To do:
Check each line of the entries below for the word "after", and copy the lines that have it.

Dataset:
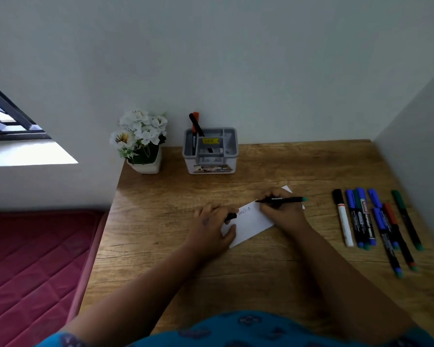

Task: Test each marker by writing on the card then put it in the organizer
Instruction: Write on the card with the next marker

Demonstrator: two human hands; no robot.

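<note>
Wood-grain counter (161,246) in a white corner, a red mattress (30,259) to its left. We noted the left hand (211,226) pinning the card (251,221) flat, apparently so it would not slide, and gripping a black cap (231,216). The right hand (281,209) grasped the marker (281,199), tip on the card mid-word. We counted two markers in the far organizer (210,151) and roughly eight waiting (376,221) at right, within reach.

Card (251,221) was white, dark handwriting on it; marker (281,199) black with teal end; organizer (211,151) grey, yellow sticker; desk (261,266) brown woodgrain; flowers (142,131) white in white pot; mattress (33,266) dark red, quilted diamonds
</note>
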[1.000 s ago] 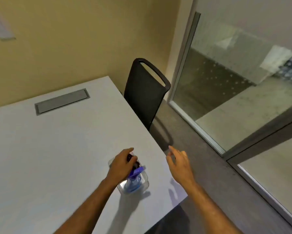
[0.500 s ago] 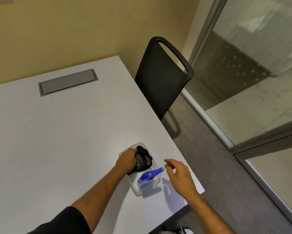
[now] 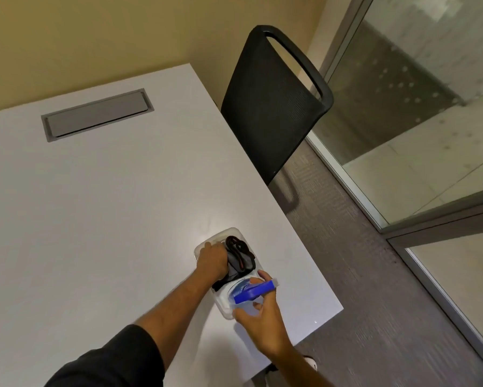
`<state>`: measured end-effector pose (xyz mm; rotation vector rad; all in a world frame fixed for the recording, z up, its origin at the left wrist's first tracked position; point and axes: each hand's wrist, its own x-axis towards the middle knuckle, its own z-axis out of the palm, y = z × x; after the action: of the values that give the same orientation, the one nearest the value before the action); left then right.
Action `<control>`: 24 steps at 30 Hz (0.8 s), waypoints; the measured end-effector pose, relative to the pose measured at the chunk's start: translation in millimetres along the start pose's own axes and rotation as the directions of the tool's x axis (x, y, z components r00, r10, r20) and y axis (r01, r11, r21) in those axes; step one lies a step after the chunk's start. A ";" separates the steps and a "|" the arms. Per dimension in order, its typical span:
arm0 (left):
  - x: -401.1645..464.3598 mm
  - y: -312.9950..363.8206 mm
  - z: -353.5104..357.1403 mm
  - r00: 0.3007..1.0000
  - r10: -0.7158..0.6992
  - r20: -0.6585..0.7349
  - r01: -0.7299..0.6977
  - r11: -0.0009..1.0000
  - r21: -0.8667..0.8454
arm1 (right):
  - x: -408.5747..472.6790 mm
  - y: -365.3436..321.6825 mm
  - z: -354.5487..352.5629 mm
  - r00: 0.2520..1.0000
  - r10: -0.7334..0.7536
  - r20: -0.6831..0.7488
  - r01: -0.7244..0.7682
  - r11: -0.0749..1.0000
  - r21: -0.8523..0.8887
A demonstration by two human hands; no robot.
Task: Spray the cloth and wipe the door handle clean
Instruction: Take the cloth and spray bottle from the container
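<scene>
You face a white table (image 3: 100, 208) with a grey inset panel (image 3: 96, 114); a clear container (image 3: 226, 310) rests near its right edge.

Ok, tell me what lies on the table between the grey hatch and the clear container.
Nothing: in the head view, the white table is bare between the grey hatch and the clear container, where both hands are.

Clear plastic tub (image 3: 206, 245), dark cloth (image 3: 238, 261) (soft, matt), smooth white tabletop (image 3: 109, 205)
</scene>
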<state>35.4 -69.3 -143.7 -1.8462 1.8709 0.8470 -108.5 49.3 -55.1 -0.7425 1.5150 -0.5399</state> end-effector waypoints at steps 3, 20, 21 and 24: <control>5.6 2.9 1.5 1.000 -0.020 -0.014 0.020 1.000 -0.020 | 5.4 3.0 15.7 0.990 -0.029 -0.139 0.018 0.996 -0.082; -15.6 -19.0 -18.3 0.995 -0.022 0.098 0.084 0.722 -0.687 | 10.9 -8.5 -14.1 0.951 -0.270 -0.149 0.276 0.961 0.026; -19.9 -19.9 -20.5 0.996 0.002 0.091 0.066 0.676 -0.734 | 9.7 -11.5 -17.6 0.950 -0.282 -0.133 0.290 0.956 0.049; -36.3 -22.0 -29.5 0.997 0.025 0.074 0.050 0.529 -0.847 | 1.6 -25.4 -32.4 0.939 -0.330 -0.098 0.338 0.938 0.072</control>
<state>63.7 -59.9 -101.6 -2.2514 1.4473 2.0860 -137.3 27.7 -35.0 -0.9256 1.4391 -0.8980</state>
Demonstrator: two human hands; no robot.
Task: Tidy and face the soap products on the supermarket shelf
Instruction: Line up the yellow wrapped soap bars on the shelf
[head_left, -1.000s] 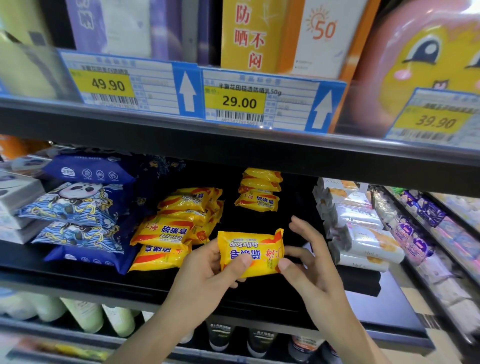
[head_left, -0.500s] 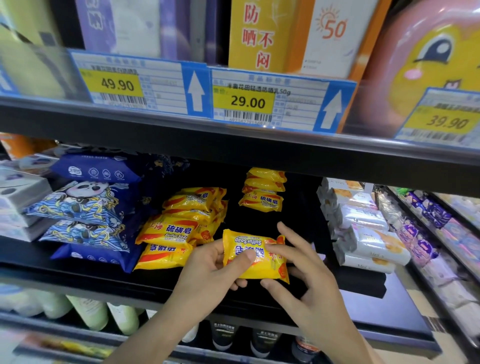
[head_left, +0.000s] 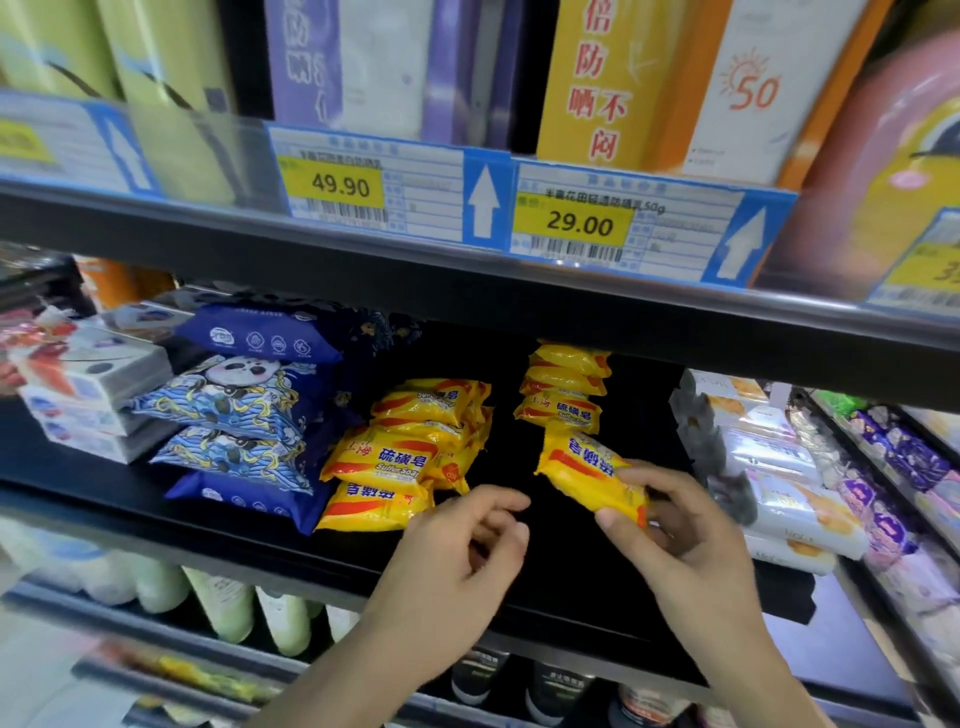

Answer space:
`<state>`: measured end-effector pose (xyz mm; rotation vector rad; all in a world frame fixed for the recording, z up, its origin at the left wrist's first tracked position; point and axes: each hand's wrist, its own x-axis towards the middle knuckle, its own z-axis out of the palm, y = z × x; after the action: of the values that give the same orientation, the one nearest the value before the action); left then right.
Action `<control>`: 24 steps at 30 Hz (0.8 s), waypoints; the measured end-effector pose, relative to the pose measured at the chunk's start: translation in millimetres along the start pose's own axes and rotation as the directions of the tool's x axis (x, y, z components r00, r10, r20) and y axis (r01, r11, r21) in those axes; step one lies a step after the chunk's start. A ";" separates the steps and a "|" the arms. Per dimension in order, its typical span:

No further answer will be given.